WHAT TO DO> Transcribe verbatim the span of lines that opens with the line containing "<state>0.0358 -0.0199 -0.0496" and closes with the last line of the data below.

DATA>
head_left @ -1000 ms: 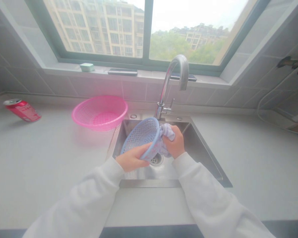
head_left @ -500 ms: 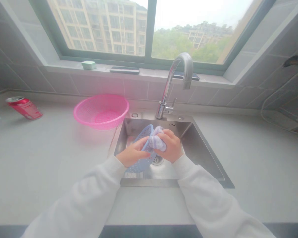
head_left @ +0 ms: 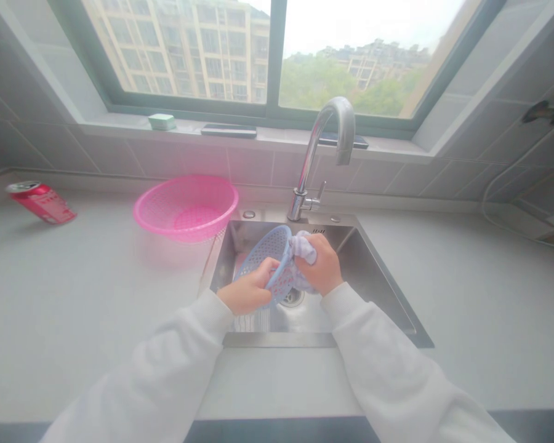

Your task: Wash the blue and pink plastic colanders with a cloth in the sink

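Note:
Over the steel sink (head_left: 373,277), a blue plastic basket (head_left: 263,247) with many holes is tilted on its side, its opening facing left. My left hand (head_left: 249,288) grips the near part of its rim, thumb outside and fingers curled over the edge. In my right hand (head_left: 324,266) is a bunched pale cloth (head_left: 303,247), white with lilac tones, pressed against the outer right side of the basket near the rim. Part of the cloth hangs below my fingers. Below the basket, the drain (head_left: 292,298) shows in the sink floor.
Left of the sink stands a larger pink basket (head_left: 187,209) on the white counter (head_left: 83,307). A red can (head_left: 42,203) leans at far left. The chrome faucet (head_left: 346,135) arches over the sink's back edge. A green box (head_left: 162,122) and a flat dark-topped object (head_left: 229,130) lie on the windowsill.
The blue basket has turned, showing more of its inside, and risen slightly. My right hand with the cloth has moved a little right along its outer side. The left hand keeps its hold.

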The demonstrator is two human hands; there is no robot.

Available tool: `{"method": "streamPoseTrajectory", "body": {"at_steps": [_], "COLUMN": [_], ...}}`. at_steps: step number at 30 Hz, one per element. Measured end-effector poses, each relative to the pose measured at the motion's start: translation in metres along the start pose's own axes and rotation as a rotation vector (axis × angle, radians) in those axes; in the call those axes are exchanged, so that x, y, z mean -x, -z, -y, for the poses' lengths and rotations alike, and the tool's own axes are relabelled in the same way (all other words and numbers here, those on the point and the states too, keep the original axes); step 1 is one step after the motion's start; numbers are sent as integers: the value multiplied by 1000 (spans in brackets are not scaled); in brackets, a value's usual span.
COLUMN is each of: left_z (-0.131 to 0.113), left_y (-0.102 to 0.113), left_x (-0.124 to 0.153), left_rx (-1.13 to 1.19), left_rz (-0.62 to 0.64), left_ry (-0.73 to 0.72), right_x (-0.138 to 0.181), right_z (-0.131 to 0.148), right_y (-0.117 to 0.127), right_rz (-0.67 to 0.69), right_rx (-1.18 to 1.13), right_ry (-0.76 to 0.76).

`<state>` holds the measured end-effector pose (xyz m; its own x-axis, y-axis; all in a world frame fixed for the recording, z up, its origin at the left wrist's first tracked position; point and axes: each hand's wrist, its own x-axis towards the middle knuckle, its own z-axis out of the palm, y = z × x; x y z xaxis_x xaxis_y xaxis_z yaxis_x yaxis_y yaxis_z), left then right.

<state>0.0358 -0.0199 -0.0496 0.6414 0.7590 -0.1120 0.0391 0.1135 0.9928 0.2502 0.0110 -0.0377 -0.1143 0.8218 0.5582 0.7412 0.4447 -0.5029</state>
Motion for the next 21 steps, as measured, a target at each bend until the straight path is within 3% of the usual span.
{"method": "streamPoseTrajectory", "body": {"at_steps": [4,8,11,15,21], "left_z": [2,6,4,-1,-1], "left_y": [2,7,5,1,3], "left_x": [-7,-8,-7,-8,-9], "left_rx": [230,350,407,442,477], "left_rz": [7,44,66,91,43], "left_ry": [-124,-105,-118,-121,-168], "right_x": [7,12,9,4,1], "right_z": [9,18,16,6,2], "right_y": [0,-4,-6,-6,-4], "right_rz": [94,140,132,21,-6], "right_rx": [3,4,-31,-106,-160], "right_ry": [211,330,189,-88,-180]}}
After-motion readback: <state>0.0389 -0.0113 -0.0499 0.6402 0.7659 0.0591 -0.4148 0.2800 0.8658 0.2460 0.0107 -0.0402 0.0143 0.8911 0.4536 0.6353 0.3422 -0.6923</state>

RESULT FOR THIS EXERCISE>
<state>0.0358 -0.0199 -0.0496 0.6414 0.7590 -0.1120 0.0391 0.1135 0.9928 0.2502 0.0110 -0.0377 -0.1143 0.8218 0.5582 0.7412 0.4447 -0.5029</state>
Motion for the next 21 steps, as measured, a target at each bend until the straight path is within 3% of the usual span.
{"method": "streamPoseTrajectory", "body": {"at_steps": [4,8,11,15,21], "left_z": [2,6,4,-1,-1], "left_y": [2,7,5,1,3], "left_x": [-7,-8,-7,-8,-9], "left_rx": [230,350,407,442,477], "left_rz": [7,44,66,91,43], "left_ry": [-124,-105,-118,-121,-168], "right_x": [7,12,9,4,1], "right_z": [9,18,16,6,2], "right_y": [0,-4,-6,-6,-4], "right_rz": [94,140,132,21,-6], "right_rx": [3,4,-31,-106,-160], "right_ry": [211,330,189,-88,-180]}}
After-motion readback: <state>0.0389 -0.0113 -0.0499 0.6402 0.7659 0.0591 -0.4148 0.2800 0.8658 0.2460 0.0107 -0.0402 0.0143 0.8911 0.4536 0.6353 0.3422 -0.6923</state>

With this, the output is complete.